# FREE TO A LOVING HOME - E.Sussex



## SassyH (Aug 18, 2009)

This advert is breaking my heart but I feel it needs to be done :crying::crying:. We have a gorgeous ratty boy called Jasper that we got when we already had 2 ratty boys. They got on fine and there wasn't ever much fighting apart from when establishing a pecking order, but it now appears that Jasper has been ousted and he looks so unhappy. He is about 5-6months old and is the rat in my avatar. He is still quite shy and needs someone that would be able to give him as much time as possible. He is gorgeous, has never bitten despite coming from a pet shop. 
Has anyone got the room in their heart for him? If so, let me know.


----------



## MerlinsMum (Aug 2, 2009)

Does he really have to stay on his own? Have you thought about having him de-nutted, and either reintroducing him or getting him some girlies to live with? No rat really needs to be alone.... there is always a way to work around it


----------



## SassyH (Aug 18, 2009)

He is friendly and took to Gizzy and Elmo quickly, so I think her would be easy to introduce to another single rat. I just think that because he is younger and more energetic than the two other lazy boys, he gets left out. We haven't got the space to get another cage and more rats


----------



## SassyH (Aug 18, 2009)

Anyone want a furry baby?


----------



## lynntiffany (Mar 18, 2010)

MerlinsMum said:


> Does he really have to stay on his own? Have you thought about having him de-nutted, and either reintroducing him or getting him some girlies to live with? No rat really needs to be alone.... there is always a way to work around it


I have read in several places that rats are social animals and NEED companions in order to be happy and healthy. I have just taken on a dumbo rat who has always been a lone rat, even though I have strongly advised to getting him (CHAD) companions...he now BITES (drawing blood) for no apparent reason !
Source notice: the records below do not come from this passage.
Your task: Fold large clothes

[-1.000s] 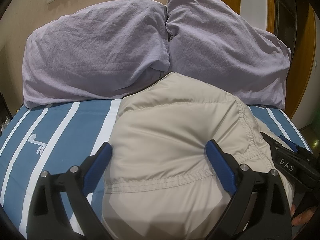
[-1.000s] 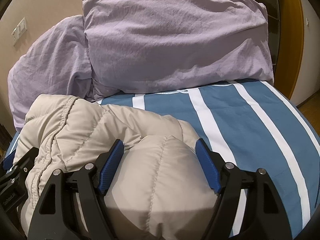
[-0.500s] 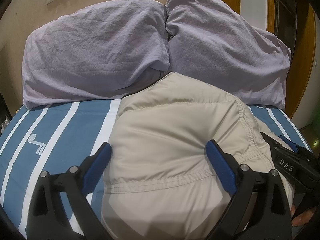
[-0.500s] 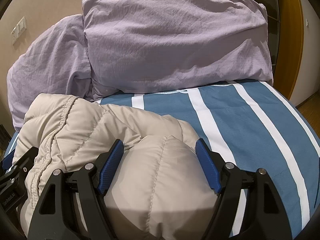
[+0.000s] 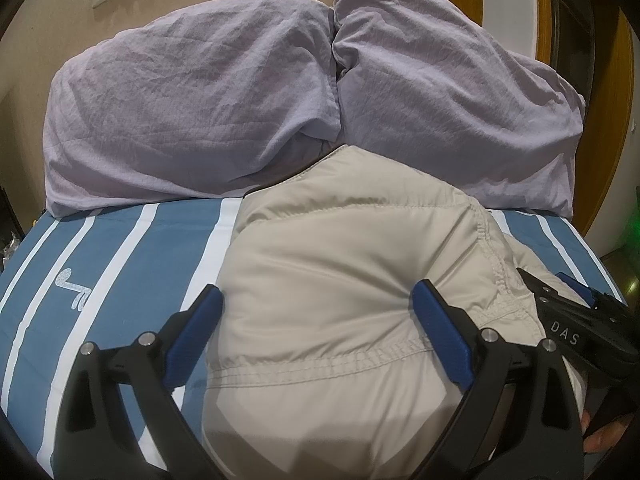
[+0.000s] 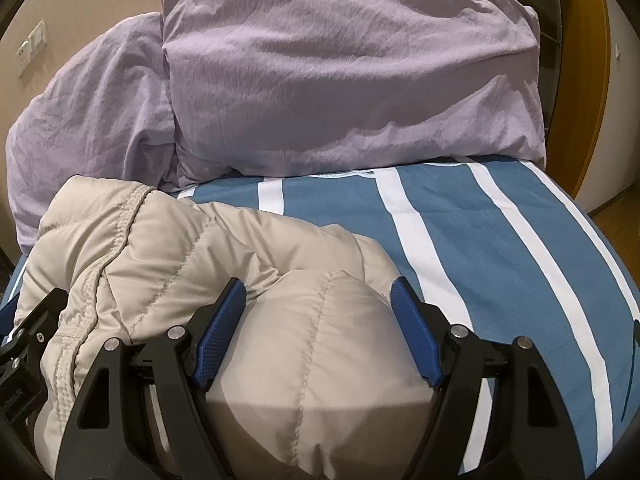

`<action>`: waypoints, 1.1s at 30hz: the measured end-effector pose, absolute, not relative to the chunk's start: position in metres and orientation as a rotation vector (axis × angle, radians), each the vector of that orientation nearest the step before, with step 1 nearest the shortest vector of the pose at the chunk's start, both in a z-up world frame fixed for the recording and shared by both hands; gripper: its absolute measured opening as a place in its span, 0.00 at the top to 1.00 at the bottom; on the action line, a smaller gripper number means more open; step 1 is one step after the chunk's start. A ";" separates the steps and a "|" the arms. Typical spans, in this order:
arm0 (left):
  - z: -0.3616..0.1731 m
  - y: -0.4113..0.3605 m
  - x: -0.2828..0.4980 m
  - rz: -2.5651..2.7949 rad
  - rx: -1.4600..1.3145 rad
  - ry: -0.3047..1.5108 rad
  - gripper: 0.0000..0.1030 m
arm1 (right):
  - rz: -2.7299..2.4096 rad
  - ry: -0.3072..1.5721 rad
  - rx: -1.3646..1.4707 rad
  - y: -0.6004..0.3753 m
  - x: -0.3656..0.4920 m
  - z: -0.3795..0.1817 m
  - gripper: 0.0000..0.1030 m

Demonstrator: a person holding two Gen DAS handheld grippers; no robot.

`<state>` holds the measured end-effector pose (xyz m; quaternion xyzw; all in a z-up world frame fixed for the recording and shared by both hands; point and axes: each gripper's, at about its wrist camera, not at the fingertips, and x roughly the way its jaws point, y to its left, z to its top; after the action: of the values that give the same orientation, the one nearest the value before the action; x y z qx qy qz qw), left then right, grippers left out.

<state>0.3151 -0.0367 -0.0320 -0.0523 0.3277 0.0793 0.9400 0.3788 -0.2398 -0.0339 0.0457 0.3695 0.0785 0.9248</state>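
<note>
A beige quilted puffer jacket [image 5: 344, 264] lies bunched on the blue-and-white striped bed, also shown in the right wrist view [image 6: 168, 248]. My left gripper [image 5: 316, 300] is open, its blue pads straddling the jacket's left part, with fabric bulging between them. My right gripper [image 6: 318, 296] is open too, straddling a puffy fold at the jacket's right end. The right gripper also shows at the right edge of the left wrist view [image 5: 576, 328]. The left gripper shows at the left edge of the right wrist view [image 6: 28, 332].
Two lilac pillows [image 5: 192, 108] [image 6: 344, 64] lean against the wall at the head of the bed, just behind the jacket. Striped sheet [image 6: 500, 240] lies bare to the right and to the left [image 5: 100, 264]. A wooden door frame [image 6: 588, 80] stands at right.
</note>
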 end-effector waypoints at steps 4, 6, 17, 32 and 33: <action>-0.025 -0.027 0.311 0.132 -0.147 0.720 0.06 | 0.186 0.780 0.119 -0.248 0.376 -0.027 0.26; -0.020 -0.013 0.301 0.096 -0.205 0.734 0.06 | 0.199 0.771 0.150 -0.261 0.365 -0.019 0.19; -0.026 0.056 0.265 0.011 -0.421 0.813 0.04 | 0.374 0.901 0.427 -0.334 0.334 -0.024 0.01; -0.055 0.049 0.280 -0.174 -0.638 0.886 0.02 | 0.585 1.048 0.634 -0.325 0.345 -0.065 0.01; -0.058 0.049 0.281 -0.186 -0.659 0.890 0.02 | 0.591 1.053 0.641 -0.325 0.346 -0.066 0.01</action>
<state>0.2814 0.0487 -0.0577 -0.3122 0.4220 -0.0882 0.8466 0.3460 -0.3247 -0.0659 0.2961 0.4864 0.2731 0.7753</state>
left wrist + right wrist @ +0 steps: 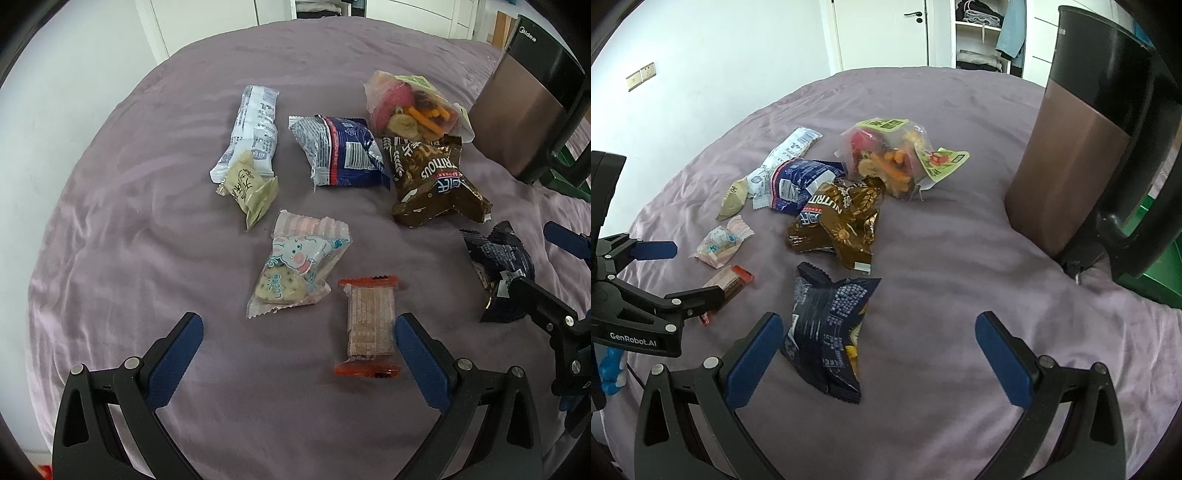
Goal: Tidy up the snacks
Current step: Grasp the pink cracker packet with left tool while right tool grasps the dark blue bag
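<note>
Snacks are scattered loose on the purple bedspread [147, 229], nothing sorted yet. The left gripper [299, 347] is spread wide and empty, with the orange wafer [369, 328] just beside its right finger. The right gripper [879, 350] is also spread wide and empty, the dark blue bag [827, 332] lying by its left finger. Trouble could come from the soft, wrinkled fabric: a flat packet could get pinched together with cloth, or be pushed away instead of gripped. The brown bags [834, 221] are overlapped, probably two of them, so one could be dragged along by the other.
</note>
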Demonstrator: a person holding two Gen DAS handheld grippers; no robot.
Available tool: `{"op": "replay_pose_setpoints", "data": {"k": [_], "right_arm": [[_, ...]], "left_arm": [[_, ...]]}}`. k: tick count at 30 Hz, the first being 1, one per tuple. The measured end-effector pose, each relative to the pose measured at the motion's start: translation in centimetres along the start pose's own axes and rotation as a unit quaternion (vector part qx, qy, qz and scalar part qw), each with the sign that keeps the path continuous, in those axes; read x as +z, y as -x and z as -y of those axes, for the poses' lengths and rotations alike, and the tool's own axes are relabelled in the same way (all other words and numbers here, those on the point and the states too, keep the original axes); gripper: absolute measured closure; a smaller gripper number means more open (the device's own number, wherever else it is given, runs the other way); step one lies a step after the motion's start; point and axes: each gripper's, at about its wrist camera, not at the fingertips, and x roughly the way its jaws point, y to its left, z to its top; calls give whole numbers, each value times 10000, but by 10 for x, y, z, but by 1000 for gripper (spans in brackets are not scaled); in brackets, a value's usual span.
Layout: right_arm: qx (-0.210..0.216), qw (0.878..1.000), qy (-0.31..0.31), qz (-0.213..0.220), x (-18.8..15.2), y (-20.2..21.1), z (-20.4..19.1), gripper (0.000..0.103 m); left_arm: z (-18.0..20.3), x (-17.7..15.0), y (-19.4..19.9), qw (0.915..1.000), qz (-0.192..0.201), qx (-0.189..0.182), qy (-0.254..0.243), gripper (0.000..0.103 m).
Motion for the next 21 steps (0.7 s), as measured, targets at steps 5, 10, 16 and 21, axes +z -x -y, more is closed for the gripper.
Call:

I wonder if anyone knows if they get a taste for blood and therefore make it impossible to break this nasty habit? I am looking into getting another male (or two) as companions...any advice? I worry if I get a rat too young he will hurt or kill them? ANY KNOWLEGEABLE ADVICE URGENTLY REQUIRED PLEASE!!!!
lynntiffany:thumbup:


----------



## lynntiffany (Mar 18, 2010)

SassyH said:


> Anyone want a furry baby?


WHERE are you???? Are they Dumbo Rats????
I live here in Perth Scotland.....
lynntiffany:thumbup:


----------



## blade100 (Aug 24, 2009)

doesn't matter if they are dumbo or top eared rats there still the same the only thing different is there ear postioning.dumbo rats can come out of a top eared rat. there are no breeds of rat just varietys(colours)

if you were to get a friend for your existing rat its recommended you get 2 babies of the same sex because if your older rat is a lot older then when he dies there are still 2 left.

its advisable to get a second hand cage so that you can do slow intro's somewhere where the other rat has not been.
like the bed or the bath(not with water in)

signs of agression would be puffed up fur like a bog brush,rubbing himself along edges,hissing and biting the rump.all these signs aren't good.

there may be some pinning down and standing on hind legs face to face.
but this behaviour is to be expected.

your rat must be so depressed being all on his own.

try this web site its dedicated to rats with really helpful advice

Fancy Rats • Index page

hope this helps


----------



## SassyH (Aug 18, 2009)

lynntiffany said:


> WHERE are you???? Are they Dumbo Rats????
> I live here in Perth Scotland.....
> lynntiffany:thumbup:


I'm all the way down in East Sussex 
Yes, Jasper is a Dumbo rat


----------